When hearing about walls, one thinks of rigid structures like medieval town walls that served as protection against intruders. Plant cell walls fulfil similar defence functions, but they are not as inert and rigid as town walls. On the contrary, they are much more flexible and dynamic and play a crucial role during plant growth and development.
“The cell wall is a highly complex network of proteins and several long-chain carbohydrate molecules like cellulose, hemicellulose and pectin”, explains Rishikesh Bhalerao, professor at the Swedish University of Agricultural Sciences and group leader at Umeå Plant Science Centre. “These key components have been known for a long time, but how they interact with each other and how these interactions functionally contribute to the control of plant growth and development is still poorly understood.”
A defective RG-II pectin dimerization causes weaker cell walls
Rishikesh Bhalerao and his colleagues from United Kingdom, Belgium, Switzerland, China and Canada focused on the cell wall component RG-II pectin. This is a highly modified pectin whose role in the cell wall has remained obscure. RG-II pectin is usually present as a dimer, meaning that two RG-II pectin molecules are bound together. To understand its role in plant development, the researchers used a thale cress mutant in which this dimerization did not work, resulting in weaker cell walls.
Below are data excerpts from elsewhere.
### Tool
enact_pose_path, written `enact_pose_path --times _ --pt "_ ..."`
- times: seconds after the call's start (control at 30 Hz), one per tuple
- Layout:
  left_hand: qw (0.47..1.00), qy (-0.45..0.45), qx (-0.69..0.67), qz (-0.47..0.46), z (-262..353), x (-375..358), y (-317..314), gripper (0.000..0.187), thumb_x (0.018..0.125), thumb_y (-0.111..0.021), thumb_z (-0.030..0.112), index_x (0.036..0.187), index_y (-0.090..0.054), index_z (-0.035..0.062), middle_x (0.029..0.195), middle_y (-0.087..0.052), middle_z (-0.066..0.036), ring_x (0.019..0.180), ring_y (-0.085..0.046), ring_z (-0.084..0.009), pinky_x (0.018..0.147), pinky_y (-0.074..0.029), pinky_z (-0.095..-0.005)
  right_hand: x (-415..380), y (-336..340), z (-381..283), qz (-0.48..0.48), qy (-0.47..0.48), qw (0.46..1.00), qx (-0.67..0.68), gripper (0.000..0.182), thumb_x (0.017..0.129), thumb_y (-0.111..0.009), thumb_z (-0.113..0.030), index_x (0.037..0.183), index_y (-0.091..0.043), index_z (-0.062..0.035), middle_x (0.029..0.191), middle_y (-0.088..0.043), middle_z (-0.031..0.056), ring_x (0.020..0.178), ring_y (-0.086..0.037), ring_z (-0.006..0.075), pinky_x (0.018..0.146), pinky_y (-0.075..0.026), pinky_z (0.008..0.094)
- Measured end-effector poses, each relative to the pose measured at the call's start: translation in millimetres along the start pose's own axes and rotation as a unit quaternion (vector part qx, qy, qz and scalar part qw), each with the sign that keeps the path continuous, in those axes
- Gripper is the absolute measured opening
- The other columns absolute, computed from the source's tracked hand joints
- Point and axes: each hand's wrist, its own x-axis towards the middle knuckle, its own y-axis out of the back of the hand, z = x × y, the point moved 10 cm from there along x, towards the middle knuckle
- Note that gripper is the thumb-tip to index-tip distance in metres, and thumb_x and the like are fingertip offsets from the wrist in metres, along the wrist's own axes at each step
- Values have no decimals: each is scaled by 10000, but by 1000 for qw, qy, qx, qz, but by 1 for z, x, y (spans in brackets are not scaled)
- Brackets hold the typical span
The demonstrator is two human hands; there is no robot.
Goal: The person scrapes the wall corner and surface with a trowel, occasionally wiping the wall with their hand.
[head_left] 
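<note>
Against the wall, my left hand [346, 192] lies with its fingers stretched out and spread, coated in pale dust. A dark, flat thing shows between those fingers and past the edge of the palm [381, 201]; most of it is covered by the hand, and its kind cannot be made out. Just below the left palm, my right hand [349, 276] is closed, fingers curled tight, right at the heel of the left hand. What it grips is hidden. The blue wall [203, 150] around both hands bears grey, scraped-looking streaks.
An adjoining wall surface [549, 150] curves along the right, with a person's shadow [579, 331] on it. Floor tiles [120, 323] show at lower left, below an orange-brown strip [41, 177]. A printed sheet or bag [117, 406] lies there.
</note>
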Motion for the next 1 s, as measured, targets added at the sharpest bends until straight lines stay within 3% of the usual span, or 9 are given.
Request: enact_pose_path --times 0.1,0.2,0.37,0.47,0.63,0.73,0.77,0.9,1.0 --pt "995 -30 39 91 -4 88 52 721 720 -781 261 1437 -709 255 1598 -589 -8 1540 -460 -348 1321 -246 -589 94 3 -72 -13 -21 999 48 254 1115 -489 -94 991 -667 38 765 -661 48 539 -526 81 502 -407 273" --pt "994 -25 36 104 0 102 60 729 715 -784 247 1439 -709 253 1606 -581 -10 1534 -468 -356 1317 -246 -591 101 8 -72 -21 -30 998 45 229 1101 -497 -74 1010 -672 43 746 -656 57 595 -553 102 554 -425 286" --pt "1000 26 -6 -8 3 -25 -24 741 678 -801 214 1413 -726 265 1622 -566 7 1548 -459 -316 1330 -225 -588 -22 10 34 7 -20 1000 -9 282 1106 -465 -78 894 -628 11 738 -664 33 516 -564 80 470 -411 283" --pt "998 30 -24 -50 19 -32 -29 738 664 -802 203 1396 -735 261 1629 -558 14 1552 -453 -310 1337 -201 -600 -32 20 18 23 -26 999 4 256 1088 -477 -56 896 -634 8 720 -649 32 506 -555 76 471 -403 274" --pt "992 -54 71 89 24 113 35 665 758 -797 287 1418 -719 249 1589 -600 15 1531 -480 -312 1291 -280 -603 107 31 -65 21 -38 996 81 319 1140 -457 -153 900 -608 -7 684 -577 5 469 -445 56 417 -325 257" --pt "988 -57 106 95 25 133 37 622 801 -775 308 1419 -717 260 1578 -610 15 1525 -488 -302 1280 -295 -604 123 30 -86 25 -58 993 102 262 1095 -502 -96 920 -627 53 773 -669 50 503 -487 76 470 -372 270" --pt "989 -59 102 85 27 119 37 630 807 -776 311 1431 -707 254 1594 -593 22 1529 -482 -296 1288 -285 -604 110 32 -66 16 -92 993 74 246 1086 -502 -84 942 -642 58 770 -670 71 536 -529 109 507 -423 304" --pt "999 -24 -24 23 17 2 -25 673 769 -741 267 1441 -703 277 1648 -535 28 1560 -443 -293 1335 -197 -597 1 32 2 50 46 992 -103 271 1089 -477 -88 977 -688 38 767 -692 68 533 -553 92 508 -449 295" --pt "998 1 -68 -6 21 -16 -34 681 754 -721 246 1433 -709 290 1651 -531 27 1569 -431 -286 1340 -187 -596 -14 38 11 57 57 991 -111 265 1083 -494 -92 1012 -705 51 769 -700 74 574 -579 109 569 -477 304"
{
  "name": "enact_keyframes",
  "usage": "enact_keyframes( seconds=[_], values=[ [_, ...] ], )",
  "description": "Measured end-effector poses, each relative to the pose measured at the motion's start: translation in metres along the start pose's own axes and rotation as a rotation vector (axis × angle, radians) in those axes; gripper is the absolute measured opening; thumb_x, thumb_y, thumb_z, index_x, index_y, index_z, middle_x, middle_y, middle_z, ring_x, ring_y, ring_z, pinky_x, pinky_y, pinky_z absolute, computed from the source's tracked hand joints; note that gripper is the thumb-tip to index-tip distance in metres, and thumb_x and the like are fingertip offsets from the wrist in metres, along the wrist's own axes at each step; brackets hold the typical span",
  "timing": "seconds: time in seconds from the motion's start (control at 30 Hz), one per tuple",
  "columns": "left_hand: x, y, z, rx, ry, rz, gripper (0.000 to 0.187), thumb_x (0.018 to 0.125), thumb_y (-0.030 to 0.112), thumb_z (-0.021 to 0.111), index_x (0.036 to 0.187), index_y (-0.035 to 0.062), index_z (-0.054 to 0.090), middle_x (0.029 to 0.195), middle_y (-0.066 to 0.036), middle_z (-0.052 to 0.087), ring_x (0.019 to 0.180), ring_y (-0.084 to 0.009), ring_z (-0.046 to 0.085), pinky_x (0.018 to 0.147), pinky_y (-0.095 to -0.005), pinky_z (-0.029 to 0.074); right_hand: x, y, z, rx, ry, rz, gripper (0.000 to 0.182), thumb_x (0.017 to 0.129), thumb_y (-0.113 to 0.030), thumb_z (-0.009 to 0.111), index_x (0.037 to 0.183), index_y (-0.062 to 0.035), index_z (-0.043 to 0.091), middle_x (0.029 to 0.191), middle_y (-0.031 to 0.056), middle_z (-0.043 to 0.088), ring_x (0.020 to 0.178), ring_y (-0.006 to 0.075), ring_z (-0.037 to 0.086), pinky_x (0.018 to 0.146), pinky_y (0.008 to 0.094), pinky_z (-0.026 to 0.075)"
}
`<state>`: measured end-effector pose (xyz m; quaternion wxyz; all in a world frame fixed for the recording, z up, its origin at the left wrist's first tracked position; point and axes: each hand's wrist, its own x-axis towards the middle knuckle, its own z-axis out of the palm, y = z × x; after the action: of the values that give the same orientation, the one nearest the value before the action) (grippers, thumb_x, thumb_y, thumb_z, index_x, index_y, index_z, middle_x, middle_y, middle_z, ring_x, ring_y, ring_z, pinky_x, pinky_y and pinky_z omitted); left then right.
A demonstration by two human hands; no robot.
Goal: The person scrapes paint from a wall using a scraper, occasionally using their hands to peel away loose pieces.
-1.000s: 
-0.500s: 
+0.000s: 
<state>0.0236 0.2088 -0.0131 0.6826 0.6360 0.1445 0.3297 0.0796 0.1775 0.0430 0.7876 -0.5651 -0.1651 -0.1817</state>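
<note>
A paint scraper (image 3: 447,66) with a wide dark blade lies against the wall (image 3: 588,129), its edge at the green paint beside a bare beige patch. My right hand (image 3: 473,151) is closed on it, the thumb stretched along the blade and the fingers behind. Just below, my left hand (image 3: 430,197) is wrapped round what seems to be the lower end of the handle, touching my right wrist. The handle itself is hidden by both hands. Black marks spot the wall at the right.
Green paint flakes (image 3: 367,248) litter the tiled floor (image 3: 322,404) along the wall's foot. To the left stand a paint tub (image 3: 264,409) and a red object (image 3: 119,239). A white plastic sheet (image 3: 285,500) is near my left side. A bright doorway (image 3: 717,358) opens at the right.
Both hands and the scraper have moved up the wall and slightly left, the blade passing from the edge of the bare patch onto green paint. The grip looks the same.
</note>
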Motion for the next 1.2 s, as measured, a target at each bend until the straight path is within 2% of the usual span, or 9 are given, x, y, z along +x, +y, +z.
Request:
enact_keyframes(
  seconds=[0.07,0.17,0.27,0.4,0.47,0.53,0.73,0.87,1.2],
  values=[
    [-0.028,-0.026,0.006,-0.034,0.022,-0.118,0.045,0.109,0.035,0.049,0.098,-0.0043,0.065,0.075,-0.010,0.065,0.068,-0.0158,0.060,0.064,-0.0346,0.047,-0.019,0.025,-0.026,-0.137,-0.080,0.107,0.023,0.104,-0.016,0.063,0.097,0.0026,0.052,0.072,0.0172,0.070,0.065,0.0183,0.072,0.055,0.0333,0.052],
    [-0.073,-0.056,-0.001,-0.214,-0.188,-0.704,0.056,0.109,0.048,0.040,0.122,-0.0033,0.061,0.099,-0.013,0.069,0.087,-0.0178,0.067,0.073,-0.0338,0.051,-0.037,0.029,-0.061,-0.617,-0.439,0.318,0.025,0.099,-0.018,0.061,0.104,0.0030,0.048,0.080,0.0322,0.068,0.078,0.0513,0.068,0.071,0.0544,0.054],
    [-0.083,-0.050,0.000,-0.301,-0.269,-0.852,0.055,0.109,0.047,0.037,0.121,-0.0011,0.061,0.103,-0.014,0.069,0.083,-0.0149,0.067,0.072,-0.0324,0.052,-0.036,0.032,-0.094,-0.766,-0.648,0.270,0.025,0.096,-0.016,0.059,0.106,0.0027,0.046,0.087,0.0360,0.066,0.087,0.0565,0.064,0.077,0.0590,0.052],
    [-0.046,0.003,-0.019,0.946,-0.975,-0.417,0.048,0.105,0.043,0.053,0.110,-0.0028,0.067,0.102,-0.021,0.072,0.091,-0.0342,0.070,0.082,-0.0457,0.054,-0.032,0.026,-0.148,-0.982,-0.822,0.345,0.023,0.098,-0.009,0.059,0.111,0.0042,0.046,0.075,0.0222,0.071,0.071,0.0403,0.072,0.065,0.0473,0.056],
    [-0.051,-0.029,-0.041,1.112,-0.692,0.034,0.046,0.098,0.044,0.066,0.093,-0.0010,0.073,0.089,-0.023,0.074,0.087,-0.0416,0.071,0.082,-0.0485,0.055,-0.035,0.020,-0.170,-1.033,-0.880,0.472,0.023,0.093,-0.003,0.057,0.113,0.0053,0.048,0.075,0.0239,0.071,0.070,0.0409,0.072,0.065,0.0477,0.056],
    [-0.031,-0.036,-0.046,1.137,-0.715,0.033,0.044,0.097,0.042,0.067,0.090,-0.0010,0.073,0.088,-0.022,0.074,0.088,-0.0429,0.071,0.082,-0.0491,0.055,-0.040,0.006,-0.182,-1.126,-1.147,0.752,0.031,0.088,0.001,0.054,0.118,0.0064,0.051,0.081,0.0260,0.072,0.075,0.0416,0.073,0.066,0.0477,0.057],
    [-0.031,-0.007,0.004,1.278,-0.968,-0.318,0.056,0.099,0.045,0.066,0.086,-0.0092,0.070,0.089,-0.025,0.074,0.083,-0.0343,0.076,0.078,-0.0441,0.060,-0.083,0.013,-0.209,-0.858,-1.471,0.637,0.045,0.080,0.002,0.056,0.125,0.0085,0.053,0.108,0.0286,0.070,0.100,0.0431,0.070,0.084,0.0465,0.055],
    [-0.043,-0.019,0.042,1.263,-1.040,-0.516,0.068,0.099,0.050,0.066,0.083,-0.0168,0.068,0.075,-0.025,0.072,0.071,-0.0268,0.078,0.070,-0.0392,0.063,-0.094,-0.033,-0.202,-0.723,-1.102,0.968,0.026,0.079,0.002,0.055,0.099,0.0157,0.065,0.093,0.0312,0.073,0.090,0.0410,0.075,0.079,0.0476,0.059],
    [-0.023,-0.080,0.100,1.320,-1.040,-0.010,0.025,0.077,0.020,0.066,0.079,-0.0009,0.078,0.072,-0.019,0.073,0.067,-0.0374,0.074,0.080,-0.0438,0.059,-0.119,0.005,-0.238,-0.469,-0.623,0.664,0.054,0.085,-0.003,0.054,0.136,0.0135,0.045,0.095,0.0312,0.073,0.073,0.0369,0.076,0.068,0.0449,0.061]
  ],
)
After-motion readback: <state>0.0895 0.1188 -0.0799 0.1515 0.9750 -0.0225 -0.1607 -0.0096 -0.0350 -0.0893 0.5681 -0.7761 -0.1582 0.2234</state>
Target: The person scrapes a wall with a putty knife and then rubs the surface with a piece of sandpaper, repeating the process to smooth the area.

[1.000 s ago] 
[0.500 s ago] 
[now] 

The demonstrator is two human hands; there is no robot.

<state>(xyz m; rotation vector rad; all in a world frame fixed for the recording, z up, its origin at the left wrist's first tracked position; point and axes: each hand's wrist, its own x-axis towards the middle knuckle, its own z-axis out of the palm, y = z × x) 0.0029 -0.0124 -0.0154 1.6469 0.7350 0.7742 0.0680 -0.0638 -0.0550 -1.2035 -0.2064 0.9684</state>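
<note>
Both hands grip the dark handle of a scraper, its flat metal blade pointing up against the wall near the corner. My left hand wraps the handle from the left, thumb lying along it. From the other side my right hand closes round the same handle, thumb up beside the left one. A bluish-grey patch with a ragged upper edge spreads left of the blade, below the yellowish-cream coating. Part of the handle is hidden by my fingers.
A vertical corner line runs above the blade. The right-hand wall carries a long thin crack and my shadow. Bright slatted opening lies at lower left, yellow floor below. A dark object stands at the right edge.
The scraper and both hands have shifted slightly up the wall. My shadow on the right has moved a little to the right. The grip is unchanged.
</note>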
“We discovered nearly ten years ago that deficiency of RG-II pectin causes a particular defect in development of the apical hook, a structure that is formed by germinating seedlings that bend down when emerging from the soil”, continues Rishikesh Bhalerao. “We had already established the link between certain other pectin modifications, and mechano-chemical control of the distribution of the plant hormone auxin in apical hook development. Now, we could show that there is also a link between RG-II pectin and auxin and another hormone called brassinosteroid.”
The plant hormone auxin promotes cell growth and elongation in plants. During apical hook formation auxin accumulates on one side of the seedling. This promotes a faster cell growth on this side compared to the opposite side, which ultimately leads to the bending of the seedling. The researchers showed that RG-II pectin dimerization also affects the regulation of auxin distribution, but it acts more centrally by affecting the activity of several genes of the auxin transport machinery.
Cell wall components and hormones interact in a dynamic manner
Unexpectedly, the researchers also found a connection between RG-II pectin dimerization and brassinosteroids – another group of plant hormones involved in regulating cell division, elongation and differentiation. The defective RG-II pectin dimerization suppressed the biosynthesis of brassinosteroids which in turn impacted RG-II pectin, thus demonstrating a hormonal feedback on RG-II pectin dimerization.
“Cell wall components and hormones interact with each other in a dynamic manner and thus regulate growth and development”, says Rishikesh Bhalerao. “It has taken a long time and considerable effort especially from my former postdoc Pawan Kumar Jewaria, who is now a group leader at the National Institute of Plant Genome Research in India, to reach this point.”
Rishikesh Bhalerao and his colleagues are convinced that the new regulatory mechanisms they discovered are not only relevant for apical hook formation but also for other processes that involve differential growth such as the directed growth towards light. They hope that other researchers in the field of cell wall mechanics and development can use these results now and build further on them to understand how cell wall mechanics and its interplay with plant hormones can regulate plant architecture.